TEMPO.CO, Jakarta - Pengamat sosial politik, Ubedilah Badrun, mengatakan pemerintah tidak memiliki tanggung jawab memenuhi kebutuhan dasar masyarakat dengan memberlakukan kebijakan pembatasan sosial skala besar dalam menangani wabah Corona.
“Pemerintah tidak memiliki kewajiban menanggung kebutuhan dasar warganya,” kata Ubedilah kepada Tempo, Selasa, 31 Maret 2020.

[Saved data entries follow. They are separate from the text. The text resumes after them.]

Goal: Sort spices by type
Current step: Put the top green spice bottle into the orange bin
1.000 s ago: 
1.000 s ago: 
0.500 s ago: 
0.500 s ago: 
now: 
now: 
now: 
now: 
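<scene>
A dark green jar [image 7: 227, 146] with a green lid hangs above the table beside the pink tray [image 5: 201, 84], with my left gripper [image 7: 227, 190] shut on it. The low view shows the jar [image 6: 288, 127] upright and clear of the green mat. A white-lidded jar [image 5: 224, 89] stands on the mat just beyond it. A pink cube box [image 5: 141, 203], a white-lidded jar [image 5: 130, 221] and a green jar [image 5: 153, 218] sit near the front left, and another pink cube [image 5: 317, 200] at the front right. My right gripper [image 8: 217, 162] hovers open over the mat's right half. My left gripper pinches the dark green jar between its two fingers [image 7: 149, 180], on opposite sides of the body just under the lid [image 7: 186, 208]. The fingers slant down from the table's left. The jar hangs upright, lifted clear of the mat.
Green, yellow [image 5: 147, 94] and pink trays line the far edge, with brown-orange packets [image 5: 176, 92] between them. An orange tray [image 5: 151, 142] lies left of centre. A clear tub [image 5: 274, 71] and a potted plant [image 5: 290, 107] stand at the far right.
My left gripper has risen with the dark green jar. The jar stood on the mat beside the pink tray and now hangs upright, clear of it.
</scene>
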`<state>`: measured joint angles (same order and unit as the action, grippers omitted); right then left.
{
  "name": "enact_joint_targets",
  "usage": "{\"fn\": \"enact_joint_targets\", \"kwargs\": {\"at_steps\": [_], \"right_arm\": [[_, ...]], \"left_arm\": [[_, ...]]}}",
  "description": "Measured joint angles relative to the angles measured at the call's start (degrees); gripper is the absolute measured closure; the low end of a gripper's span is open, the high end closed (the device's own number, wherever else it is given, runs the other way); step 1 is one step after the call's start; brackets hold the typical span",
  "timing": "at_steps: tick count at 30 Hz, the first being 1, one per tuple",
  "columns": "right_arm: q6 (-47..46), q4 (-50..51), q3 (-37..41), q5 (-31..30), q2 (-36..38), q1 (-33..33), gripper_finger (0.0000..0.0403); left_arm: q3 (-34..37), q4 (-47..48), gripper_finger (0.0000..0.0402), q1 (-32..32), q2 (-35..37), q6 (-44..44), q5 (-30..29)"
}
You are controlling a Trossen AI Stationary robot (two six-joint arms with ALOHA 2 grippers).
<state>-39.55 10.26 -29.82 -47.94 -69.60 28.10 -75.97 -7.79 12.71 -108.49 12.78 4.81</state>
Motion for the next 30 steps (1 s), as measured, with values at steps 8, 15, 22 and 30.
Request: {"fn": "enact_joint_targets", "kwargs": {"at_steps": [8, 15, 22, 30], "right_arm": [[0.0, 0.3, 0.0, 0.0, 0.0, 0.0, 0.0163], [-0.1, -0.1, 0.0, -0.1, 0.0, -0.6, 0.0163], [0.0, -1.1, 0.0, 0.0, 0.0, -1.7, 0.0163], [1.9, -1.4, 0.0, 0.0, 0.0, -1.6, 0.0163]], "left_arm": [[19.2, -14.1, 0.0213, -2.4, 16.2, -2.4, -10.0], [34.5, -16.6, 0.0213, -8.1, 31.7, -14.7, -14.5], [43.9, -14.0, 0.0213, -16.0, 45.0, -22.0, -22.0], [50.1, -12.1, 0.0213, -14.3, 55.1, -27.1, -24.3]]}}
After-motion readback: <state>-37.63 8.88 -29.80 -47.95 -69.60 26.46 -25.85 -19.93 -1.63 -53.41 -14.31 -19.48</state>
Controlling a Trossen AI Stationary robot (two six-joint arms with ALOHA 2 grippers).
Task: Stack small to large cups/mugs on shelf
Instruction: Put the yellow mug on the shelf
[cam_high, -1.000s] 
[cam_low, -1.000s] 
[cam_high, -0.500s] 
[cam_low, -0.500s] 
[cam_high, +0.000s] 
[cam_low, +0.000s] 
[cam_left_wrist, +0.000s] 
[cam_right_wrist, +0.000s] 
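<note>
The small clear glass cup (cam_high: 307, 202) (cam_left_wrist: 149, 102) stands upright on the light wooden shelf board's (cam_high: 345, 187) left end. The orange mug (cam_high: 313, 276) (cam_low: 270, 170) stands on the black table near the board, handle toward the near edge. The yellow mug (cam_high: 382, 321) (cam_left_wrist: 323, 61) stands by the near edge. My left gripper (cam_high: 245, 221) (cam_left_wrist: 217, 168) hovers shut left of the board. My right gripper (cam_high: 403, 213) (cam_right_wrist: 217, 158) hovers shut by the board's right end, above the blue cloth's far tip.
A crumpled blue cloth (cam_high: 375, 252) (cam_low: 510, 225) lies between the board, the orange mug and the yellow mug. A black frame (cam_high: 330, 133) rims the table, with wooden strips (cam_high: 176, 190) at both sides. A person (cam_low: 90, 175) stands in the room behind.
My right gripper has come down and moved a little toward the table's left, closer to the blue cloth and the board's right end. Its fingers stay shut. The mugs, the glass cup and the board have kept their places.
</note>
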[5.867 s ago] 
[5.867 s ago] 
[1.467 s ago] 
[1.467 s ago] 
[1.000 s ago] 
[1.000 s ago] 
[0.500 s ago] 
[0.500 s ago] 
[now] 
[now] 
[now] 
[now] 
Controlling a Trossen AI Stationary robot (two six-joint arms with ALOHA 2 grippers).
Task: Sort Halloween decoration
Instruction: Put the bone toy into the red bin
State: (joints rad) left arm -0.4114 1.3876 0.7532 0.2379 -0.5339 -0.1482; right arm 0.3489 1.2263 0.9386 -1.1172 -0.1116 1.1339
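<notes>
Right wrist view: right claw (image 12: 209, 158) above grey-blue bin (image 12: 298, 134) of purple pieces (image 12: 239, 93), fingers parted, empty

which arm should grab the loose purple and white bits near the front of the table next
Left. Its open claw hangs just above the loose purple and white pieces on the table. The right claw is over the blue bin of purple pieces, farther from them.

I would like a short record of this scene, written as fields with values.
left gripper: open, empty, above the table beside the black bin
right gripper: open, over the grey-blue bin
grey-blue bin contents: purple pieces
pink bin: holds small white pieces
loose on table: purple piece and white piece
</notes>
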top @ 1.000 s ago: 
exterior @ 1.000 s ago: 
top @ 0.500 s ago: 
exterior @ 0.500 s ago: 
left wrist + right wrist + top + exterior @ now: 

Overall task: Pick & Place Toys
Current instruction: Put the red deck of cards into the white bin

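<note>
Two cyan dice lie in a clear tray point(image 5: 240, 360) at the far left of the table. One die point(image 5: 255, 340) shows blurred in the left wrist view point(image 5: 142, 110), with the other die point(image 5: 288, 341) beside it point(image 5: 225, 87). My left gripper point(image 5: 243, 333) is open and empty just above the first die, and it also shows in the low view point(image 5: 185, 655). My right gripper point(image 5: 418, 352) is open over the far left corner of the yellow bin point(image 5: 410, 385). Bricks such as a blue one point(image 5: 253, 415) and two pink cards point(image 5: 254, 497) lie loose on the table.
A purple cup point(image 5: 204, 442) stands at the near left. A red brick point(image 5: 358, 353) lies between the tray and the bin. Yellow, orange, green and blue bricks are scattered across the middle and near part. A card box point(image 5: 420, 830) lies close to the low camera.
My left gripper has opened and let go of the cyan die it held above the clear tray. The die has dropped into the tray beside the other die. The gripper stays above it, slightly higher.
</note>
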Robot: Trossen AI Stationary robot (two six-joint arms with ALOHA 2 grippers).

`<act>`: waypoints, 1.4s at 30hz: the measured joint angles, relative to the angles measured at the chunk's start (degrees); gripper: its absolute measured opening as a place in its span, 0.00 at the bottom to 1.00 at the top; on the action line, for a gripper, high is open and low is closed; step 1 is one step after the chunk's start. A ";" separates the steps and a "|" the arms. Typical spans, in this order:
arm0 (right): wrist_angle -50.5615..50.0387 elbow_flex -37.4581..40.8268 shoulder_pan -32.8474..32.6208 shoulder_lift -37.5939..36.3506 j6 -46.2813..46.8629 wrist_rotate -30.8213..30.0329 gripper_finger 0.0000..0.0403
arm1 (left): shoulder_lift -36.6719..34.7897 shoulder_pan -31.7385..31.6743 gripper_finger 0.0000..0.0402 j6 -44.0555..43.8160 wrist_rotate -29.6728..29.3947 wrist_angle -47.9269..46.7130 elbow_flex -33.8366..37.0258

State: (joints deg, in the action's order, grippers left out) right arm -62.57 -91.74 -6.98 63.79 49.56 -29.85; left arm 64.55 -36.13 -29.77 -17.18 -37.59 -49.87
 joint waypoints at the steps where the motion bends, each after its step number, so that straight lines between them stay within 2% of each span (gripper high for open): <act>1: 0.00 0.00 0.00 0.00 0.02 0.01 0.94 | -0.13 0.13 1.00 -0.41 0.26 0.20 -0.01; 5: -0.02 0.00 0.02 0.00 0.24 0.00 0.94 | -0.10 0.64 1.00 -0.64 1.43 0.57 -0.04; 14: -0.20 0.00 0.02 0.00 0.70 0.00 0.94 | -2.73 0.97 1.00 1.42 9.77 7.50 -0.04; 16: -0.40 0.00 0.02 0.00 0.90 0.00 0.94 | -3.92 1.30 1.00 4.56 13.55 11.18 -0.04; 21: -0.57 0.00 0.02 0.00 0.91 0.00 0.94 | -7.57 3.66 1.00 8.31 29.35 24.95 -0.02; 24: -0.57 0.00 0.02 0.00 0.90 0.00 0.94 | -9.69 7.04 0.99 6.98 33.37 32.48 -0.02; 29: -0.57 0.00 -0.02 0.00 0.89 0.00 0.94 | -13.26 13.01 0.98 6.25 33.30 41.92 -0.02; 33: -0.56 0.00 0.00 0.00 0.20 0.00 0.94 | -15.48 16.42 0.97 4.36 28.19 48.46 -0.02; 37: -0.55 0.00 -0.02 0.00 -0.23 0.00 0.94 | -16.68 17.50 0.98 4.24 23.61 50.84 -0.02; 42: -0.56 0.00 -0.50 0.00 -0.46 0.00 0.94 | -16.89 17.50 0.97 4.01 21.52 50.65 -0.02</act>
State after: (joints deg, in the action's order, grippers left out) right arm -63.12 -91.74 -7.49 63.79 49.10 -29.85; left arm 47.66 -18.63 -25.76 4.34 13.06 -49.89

Ubedilah menjelaskan, menurut Undang-Undang Nomor 6 Tahun 2018 tentang Kekarantinaan Kesehatan, pembatasan sosial berskala besar dilakukan dengan penutupan mal, obyek wisata, terminal, dan bandara. Namun, mobilitas manusia masih dibolehkan di beberapa tempat.
Bedanya dengan kebijakan karantina wilayah, wilayah yang menjadi zona merah wabah Corona benar-benar ditutup, dijaga aparat, warga tidak boleh keluar rumah kecuali mendapat izin dari aparat. Selain itu, pemerintah menanggung kebutuhan dasar jika memberlakukan karantina wilayah. “Waktu karantina juga dibatasi sampai mata rantai penyebaran virus benar benar putus di suatu wilayah,” kata Ubeidilah.
Menurut Ubedilah, perbedaan paling tajam dari kedua kebijakan itu ialah karantina wilayah lebih tegas, terkontrol, efisien, dan kebutuhan dasar warga yang dijamin oleh pemerintah.
Adapun pembatasan sosial berskala besar sebetulnya juga sudah dijalankan dalam beberapa pekan terakhir ini. “Karena sudah mulai tutup terminal bus, tutup mal, tutup tempat hiburan yang banyak dikunjungi warga. Termasuk learning from home, work from home,” ujar Ubedilah.
Karena itu, pengajar di Universitas Negeri Jakarta ini menilai pemerintah kurang totalitas memahami UU Kekarantinaan Kesehatan. Padahal undang-undang tersebut memberi solusi cepat dan tepat. Misalnya, begitu wabah meluas di suatu wilayah, lalu melakukan pembatasan sosial dari skala kecil ke skala besar.
Kemudian dari karantina rumah sampai karantina rumah sakit. “Jika kondisi makin memburuk maka solusinya adalah karantina wilayah. Itu perintah Undang-Undang No 6 tahun 2018 pasal 53, 54, 55,” kata Ubeidilah.